My aim here isn’t to scare you into thinking that motorcycling as we know it will be gone so soon. (It can certainly look that way sometimes.) So far, all these “bans” are just words of intent. But the words do exist. I just want to start thinking now about the proposed laws of tomorrow, because the transition away from ICE power would have an unprecedented impact on what we can buy and ride.

EV charge point
We're going to need a lot more of these if we have to give up gasoline. Tony Webster photo via WikiMedia.

In addition to the Center for Climate Protection’s list, other countries and major cities are announcing target stop-sale dates of their own, or incentivizing the sale of EVs to pull consumers away from ICE. Most bans are slated to begin between 2030 and 2040.

Look at the new bikes on the floor at your local dealership. Odds are, every one is powered by gasoline. So what will shops sell after new ICE bikes are banned? Electric motorcycles, presumably, but they aren’t yet ready to fully take over in the minds of many riders. Count me among them. Lemmy, Spurgeon, and Joe discussed some of these issues in the latest episode of Highside/Lowside

If I know Common Tread, someone’s already writing in to say that their local dealer carries Zero (or another brand’s) electric motorcycles, which is great. Could they carry the entire industry in 10 years? In a 2018 press release, Zero CEO Sam Paschel claimed they were selling more electric motorcycles than all their competitors combined. Business Insider quoted their annual sales at about 2,000 units for that same year. If Paschel’s numbers are right, that puts total electric motorcycle sales in the United States at less than 4,000 units for 2018. Zero and other EV manufacturers continue to grow, though they'd have a long road ahead, even with the help of larger manufacturers transitioning away from ICE. Most major manufacturers have at least shown EV concepts at this point, but they're nowhere near ready to replace all the ICE motorcycles on showroom floors with electric alternatives. Maybe we’d just have hellacious waiting lists if we want to buy new.

Of course, a ban on new ICE vehicles is not an end to the use or sale of used ones.

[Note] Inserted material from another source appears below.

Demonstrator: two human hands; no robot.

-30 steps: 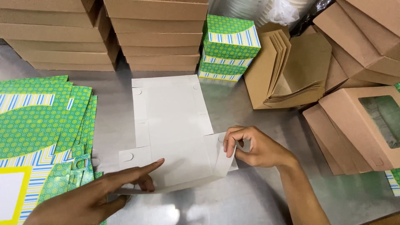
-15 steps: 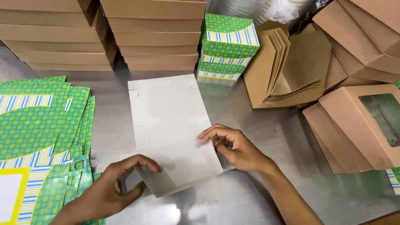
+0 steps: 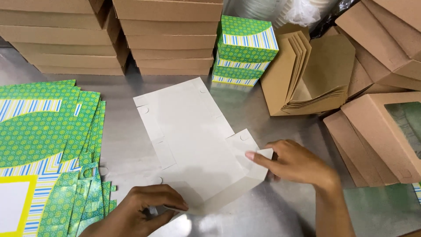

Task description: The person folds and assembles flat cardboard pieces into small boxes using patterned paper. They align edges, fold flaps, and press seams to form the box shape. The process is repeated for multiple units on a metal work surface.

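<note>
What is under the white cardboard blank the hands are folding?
The white cardboard blank lies plain side up on the bare metal table. The left hand and right hand press its near edge. Whether anything lies beneath the sheet is hidden.

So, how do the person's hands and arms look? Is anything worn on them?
Both hands are bare: no gloves, and no rings, watch or bracelet show. The left hand is seen only to the wrist at the bottom edge. The right hand comes with a bare forearm, with no sleeve in view.
</note>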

Used motorcycles can last a very long time with some maintenance and care, though I can’t help but think that the spirit of these bans would prompt the gradual decline of used bikes as ICE is fully purged.

Not just what we ride, but how we ride

Again, I’m not trying to be an alarmist here. I just don’t think motorcycling is ready to ditch ICE on these very short, published phase-out timelines. Batteries are still a major bottleneck. Alternative energy sources, like hydrogen fuel cells, aren’t coming to the motorcycle’s rescue in any kind of hurry.

In more than a century of using ICE vehicles as our main mode of personal transportation, we have developed a vast infrastructure to support that. You can refuel in minutes and go just about anywhere, except really remote areas, without thinking too much about it. Not so with an electric motorcycle, which can't carry as much battery weight as a larger car. The existing EV infrastructure is heavily biased towards urban centers. Would you still try to take a long-distance trip on a motorcycle given the challenges of refueling? What about off-road riding away from the grid?

Phasing out ICE motorcycles would push riding more toward urban commuting. Electric motorcycles and bicycles are good at that. At least until the vehicles themselves and the infrastructure to support them improve, eliminating ICE motorcycles would change the way we ride, as well as what we ride.

Again, no phase-out date has been set for ICE vehicles in the United States. And for those other countries, the words are still just words until someone actually makes ICE vehicles illegal. What all this ban business really does is communicate to manufacturers that they’d better be spending some time looking past gas, because fossil fuels don't fit into zero-emissions aspirations very well.

Whatever happens, there was motorcycling, and it was great, and I was there for it.